У Бюнюэля в одном из фильмов видел во рту у нищего странные зубы. Справа – здоровые, лошадиные (сверху), а слева (снизу) мелкие и частые. Получается – яма. Перед почтамтом – символ нищеты (бедный город, убогий дух), по проспекту Ленина (дома 3-й и 5-й) – сталинские трехэтажки. 7-й дом – уже творение «Старко» - высоченный, как лошадиный зуб во рту у нищего. Видно, что фирма бедная – сразу отгрохали три домины, торопились, как голодные, дорвавшиеся до горячей похлебки. Квартир в эти высотки напихано много, как сухих кусков в безразмерную пасть. Смотришь на это лошадиное «домостроительство» - и оторопь берет. Кто разрешил в центре города подобное уродство? Ямина. Ужасная архитектурная «пауза», свидетельствующая о глупости, пошлости, алчности.
Несовпадение по высоте. Трехэтажный дом рядом с убогим домом-громиной. Параолимпийская архитектура. Бегун на железных скобочках. Слепой волейболист.
Несовпадение стилей. Сталинский-то домушко поизящней будет, поестественней. Стены его впитали еще те виды – многотысячные первомайские демонстрации, проезд Николаева с Терешковой, неспешного Лосева, идущего на лекцию в пединститут. Рогатый троллейбус шестидесятых. Шустрые автобусы – Лиазы. Якова Ухсая в сером пальто с цигейковым воротником. Хузангая в щегольской серой шляпе. Три этажа – а дом-то глядит далеко-далеко. И не только за Волгу, а в прошлое. Памятник Чапаеву – к этому дому. Чуть меньше, но и памятник Сеспелю подходит. А вот что подходит к «старковскому» строению? Ничего. Даже уродец из ломбарда. Уродец – в яме. Оттуда светит мертвенным мрамором, из метафизической темноты ухмыляется человек-обезьяна. И говорит: «Я – горбат. Я мал. А вот – горб так горб. И на теле улицы. И на теле города. Никто ни с кого не спросит за этот поразительный излом. Мои горбы – главное украшение буржуазных Чебоксар».
Царь Алексей Михайлович Романов разбил сады в Михайловском, возвел чудный дворец в Коломенском. Луковки, башенки. То – да не то. Три тысячи окон. Здание деревянное, но что-то в нем неуловимо новое. В главной зале – не иконы. Солнце – в центре. Картины – вокруг. Гелиоцентрическая система. Сто окон в зале – освещают крамолу. А под Воронежем строят первый морской корабль. Смута – Романовы – конфликт Никона и Аввакума – немецкие и голландские мастера строят дворец – Алексей Михайлович (тишайший) – и, в итоге, сын его, Петр (грому подобный). Напряжена была Россия. Изменчивы (словно утренние призраки) города.

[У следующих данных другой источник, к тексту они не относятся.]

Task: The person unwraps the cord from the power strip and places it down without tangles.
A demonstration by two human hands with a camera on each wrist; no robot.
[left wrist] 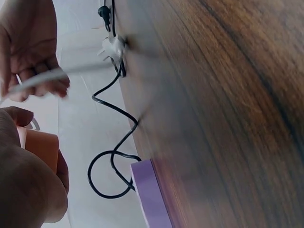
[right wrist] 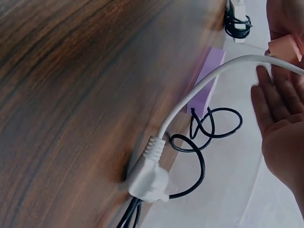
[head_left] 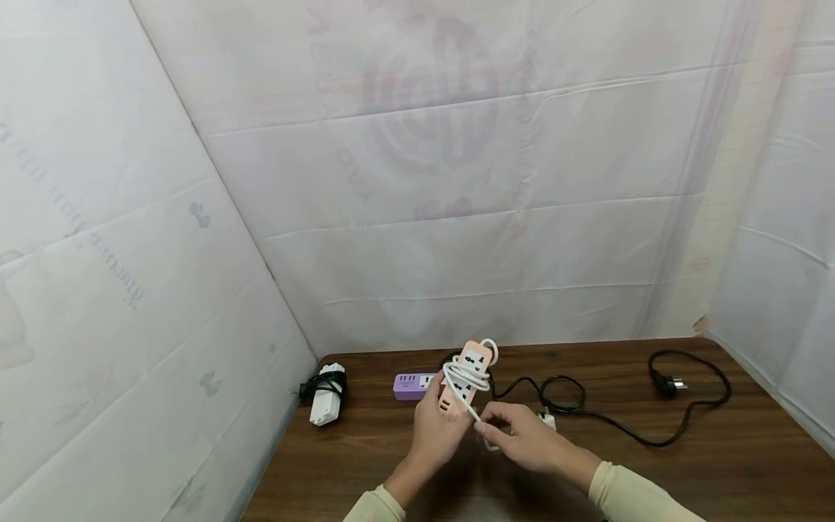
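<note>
From the head camera, the peach-pink plastic power strip (head_left: 466,377) is held up above the brown wooden table (head_left: 717,464). Its long side runs up and away from the person, and the far end tips a little to the right. A white round cord (head_left: 464,375) is looped around its middle. The left hand (head_left: 437,428) comes up from below and its fingers are curled around the near end of the strip. The right hand (head_left: 525,435) sits just to the right, low over the table, and its fingertips pinch the white cord. A purple plastic power strip (head_left: 412,386) lies flat behind the hands, with its long side going left to right. A white adapter wrapped in black cord (head_left: 326,393) lies far to the left. A black cord with a plug (head_left: 665,383) curls across the right side of the table.

From the left wrist camera, the left hand (left wrist: 28,190) holds the peach-pink strip (left wrist: 42,147) tight. The right hand (left wrist: 31,47) has its fingers closed on the white cord (left wrist: 47,76). The purple strip (left wrist: 149,194) lies on the table edge.

From the right wrist camera, the white cord (right wrist: 199,90) runs down to a white plug (right wrist: 149,178) resting on the table (right wrist: 71,95). The right hand's (right wrist: 280,128) fingers lie close together beside the cord. Here I cannot tell how they grip it.
</note>
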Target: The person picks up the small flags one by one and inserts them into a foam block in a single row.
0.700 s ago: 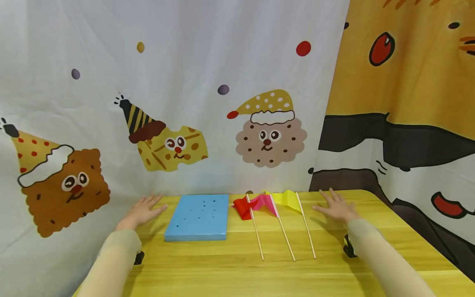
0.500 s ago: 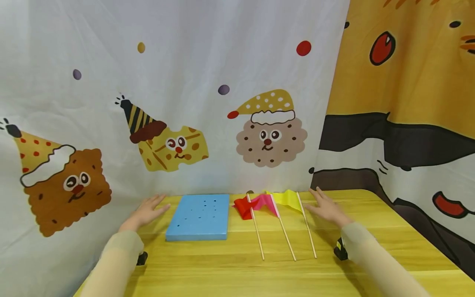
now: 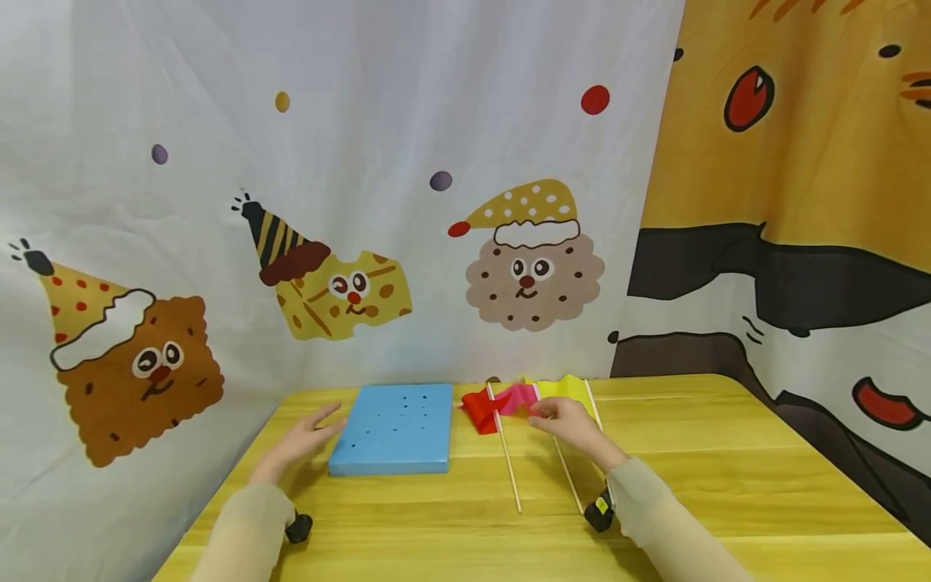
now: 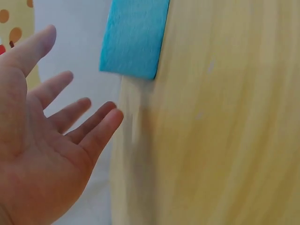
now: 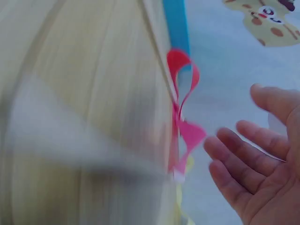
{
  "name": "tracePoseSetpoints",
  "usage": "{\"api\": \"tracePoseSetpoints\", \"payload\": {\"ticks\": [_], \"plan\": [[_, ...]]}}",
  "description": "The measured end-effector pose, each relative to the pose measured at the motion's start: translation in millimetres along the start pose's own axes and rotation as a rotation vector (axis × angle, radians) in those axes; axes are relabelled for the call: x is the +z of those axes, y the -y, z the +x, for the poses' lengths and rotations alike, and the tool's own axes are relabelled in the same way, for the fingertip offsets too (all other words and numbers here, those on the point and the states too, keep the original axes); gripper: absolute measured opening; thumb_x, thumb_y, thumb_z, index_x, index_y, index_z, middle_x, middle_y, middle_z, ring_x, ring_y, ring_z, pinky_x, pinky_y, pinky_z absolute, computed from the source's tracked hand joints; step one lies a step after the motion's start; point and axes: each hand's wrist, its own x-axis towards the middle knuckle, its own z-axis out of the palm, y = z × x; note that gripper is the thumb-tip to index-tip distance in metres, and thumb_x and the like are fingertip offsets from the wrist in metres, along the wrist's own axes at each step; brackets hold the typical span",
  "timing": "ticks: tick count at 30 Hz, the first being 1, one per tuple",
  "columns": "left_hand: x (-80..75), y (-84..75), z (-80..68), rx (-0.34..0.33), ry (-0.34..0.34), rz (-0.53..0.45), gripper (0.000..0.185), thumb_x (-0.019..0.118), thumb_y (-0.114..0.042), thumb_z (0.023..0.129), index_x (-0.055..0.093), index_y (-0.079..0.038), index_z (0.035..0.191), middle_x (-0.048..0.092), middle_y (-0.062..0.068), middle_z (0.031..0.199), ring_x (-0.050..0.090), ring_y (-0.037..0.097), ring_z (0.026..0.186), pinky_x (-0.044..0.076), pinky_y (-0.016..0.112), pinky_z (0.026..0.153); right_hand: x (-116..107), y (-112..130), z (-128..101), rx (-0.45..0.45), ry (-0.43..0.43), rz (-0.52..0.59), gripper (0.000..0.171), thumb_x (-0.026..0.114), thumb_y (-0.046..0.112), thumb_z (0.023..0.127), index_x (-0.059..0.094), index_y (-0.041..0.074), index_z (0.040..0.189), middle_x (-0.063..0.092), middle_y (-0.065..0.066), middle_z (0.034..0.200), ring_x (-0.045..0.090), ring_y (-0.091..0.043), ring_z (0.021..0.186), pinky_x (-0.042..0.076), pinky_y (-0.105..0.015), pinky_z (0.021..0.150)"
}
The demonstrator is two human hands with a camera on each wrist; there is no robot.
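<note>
A printed curtain (image 3: 378, 121) hangs behind the far edge of the wood-grained desk (image 3: 742, 477). Only the head view shows the holes in the top of the blue board (image 3: 396, 447), which lies near the desk's far left corner; the left wrist view shows a gap between it and the left hand (image 3: 301, 443). That hand's fingers are spread, holding nothing. The right hand (image 3: 570, 423) has loosely bent, parted fingers, also without a hold, near the pink flag (image 3: 517, 398). In the head view it covers part of that flag's stick. The red flag (image 3: 480, 412) and yellow flag (image 3: 576, 391) lie either side along the far edge, sticks pointing nearer.
</note>
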Motion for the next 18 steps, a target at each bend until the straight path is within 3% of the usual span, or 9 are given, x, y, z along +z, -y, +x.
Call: {"api": "tracePoseSetpoints", "payload": {"ticks": [4,8,13,16,18], "plan": [[7.8,3.0,-5.3,-0.026,0.022,-0.177,0.066,0.054,-0.029,0.101,0.024,-0.001,0.153,0.018,0.027,0.156,0.037,0.047,0.132,0.04,0.053,0.102,18,6,6,0.065,0.045,0.135,0.025,0.072,0.016,0.088,0.07,-0.006,0.101,0.07,-0.01,0.086,0.067,-0.028,0.066,0.056,-0.032,0.058],[12.8,7.4,-9.3,-0.03,0.034,-0.266,0.064,0.053,-0.028,0.102,0.026,-0.001,0.153,0.021,0.026,0.155,0.032,0.044,0.136,0.034,0.053,0.107,33,7,10,0.165,0.076,0.209,0.02,0.072,0.012,0.087,0.071,-0.007,0.096,0.069,-0.012,0.075,0.065,-0.023,0.056,0.057,-0.033,0.053],[18.4,11.7,-16.7,-0.1,0.044,-0.414,0.061,0.054,-0.028,0.101,0.03,-0.01,0.153,0.023,0.017,0.157,0.023,0.04,0.141,0.023,0.055,0.113,44,9,11,0.278,0.103,0.263,0.017,0.072,0.01,0.086,0.071,-0.007,0.088,0.065,-0.01,0.065,0.062,-0.017,0.051,0.057,-0.033,0.051],[20.6,14.3,-19.4,-0.103,0.031,-0.459,0.06,0.056,-0.026,0.1,0.032,-0.011,0.153,0.024,0.015,0.157,0.024,0.037,0.142,0.022,0.053,0.113,49,9,10,0.313,0.121,0.269,0.016,0.072,0.01,0.085,0.069,-0.006,0.083,0.064,-0.01,0.064,0.06,-0.016,0.049,0.056,-0.032,0.05],[21.2,16.9,-20.0,-0.064,0.019,-0.427,0.06,0.058,-0.022,0.099,0.033,-0.007,0.152,0.025,0.017,0.156,0.026,0.037,0.141,0.025,0.052,0.113,52,9,10,0.325,0.123,0.262,0.015,0.073,0.01,0.084,0.068,-0.004,0.081,0.063,-0.009,0.064,0.059,-0.015,0.049,0.056,-0.031,0.049]]}}
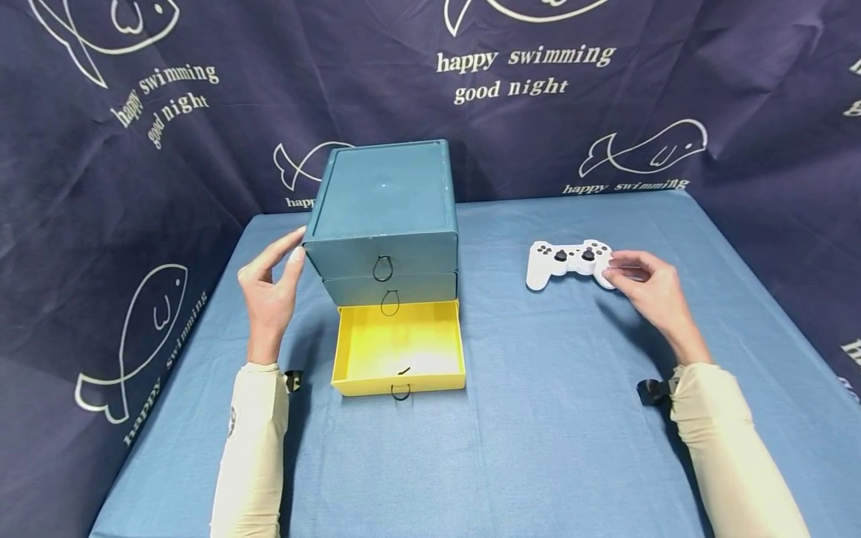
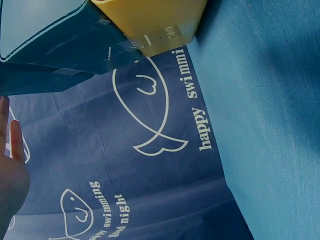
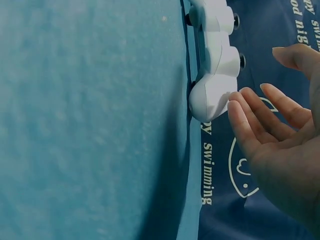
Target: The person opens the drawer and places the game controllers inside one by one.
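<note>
A teal drawer unit (image 1: 386, 194) stands left of centre, its yellow bottom drawer (image 1: 400, 347) pulled out toward me. That drawer holds only a small black mark or loop end near its front. My left hand (image 1: 269, 291) is at the unit's left front edge, fingers extended; whether the fingertips touch is hard to tell. A white game controller (image 1: 572, 263) lies on the table to the right. Beside its right grip is my right hand (image 1: 655, 295), fingers loosely bent and thumb apart. In the right wrist view, the fingertips come close to or touch the controller (image 3: 215, 97).
Black loop pulls hang on the drawer fronts, including one on the top drawer (image 1: 383, 269). A blue cloth (image 1: 511, 448) covers the table. Dark blue fabric (image 1: 511, 134) printed with fish and lettering rises behind and at both sides.
</note>
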A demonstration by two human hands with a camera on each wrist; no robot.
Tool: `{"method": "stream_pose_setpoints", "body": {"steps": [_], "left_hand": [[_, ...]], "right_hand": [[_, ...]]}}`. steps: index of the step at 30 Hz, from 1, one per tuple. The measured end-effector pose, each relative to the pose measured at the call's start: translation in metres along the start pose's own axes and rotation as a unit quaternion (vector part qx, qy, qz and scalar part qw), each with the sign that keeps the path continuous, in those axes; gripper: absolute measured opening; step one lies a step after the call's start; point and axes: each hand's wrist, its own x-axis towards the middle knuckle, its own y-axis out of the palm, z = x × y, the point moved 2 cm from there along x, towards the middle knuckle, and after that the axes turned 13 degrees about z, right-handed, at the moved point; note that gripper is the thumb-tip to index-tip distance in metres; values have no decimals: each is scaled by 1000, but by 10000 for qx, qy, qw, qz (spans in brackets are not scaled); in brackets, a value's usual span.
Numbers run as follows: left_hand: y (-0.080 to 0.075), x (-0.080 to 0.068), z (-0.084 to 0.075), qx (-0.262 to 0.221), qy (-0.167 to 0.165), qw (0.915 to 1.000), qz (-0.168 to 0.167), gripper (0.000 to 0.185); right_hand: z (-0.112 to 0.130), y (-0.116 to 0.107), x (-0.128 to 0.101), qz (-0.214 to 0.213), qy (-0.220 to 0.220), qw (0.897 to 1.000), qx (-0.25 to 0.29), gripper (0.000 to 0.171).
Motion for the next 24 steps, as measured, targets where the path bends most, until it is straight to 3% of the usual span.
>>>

Только стояла Москва – а уже нет (то набег, то пожар). В момент отстроили (дерева – завались). И снова пожар или бунт. Только монастыри каменными и были.
Петр зыбкость русского города прекратил. В болота всунул каменное чудо – Петроград. Заливает его море – не зальет. Засасывают болота – не засосут. И лесом не зарастает – лес хлипкий, на гранитных валунах. Твердость упрямого города – урок Западу: Русь – не дым горельников и не пар болотин. Русь – память. Да и Москва урок – гори не гори, прячься не прячься за лукавыми пожарами-поджогами - на тебя всегда хомут найдется – строгий Питер. Пей, Москва! Строй разноцветные терема! Набей Кремль веселыми храмами. Кривляйся в беспечных купеческих улочках (Поленов «Московский дворик»). Но помни – есть на тебя шомпол – прямой, как стрела, Невский проспект. И блестящая игла Адмиралтейства. Заиграешься – выпорют шомполом, в пухлую купеческую задницу вонзят длинную иглу. Неумолима логика русской истории. Путин чует. Командование флотом и суды переводит в Питер (тот, что выстоял блокаду – камень и есть камень). А в Чебоксарах? Кто-то крепко дал городу в зубы. Дыра. Позорная щербина. Прямо напротив Почтамта, на улице Ильича.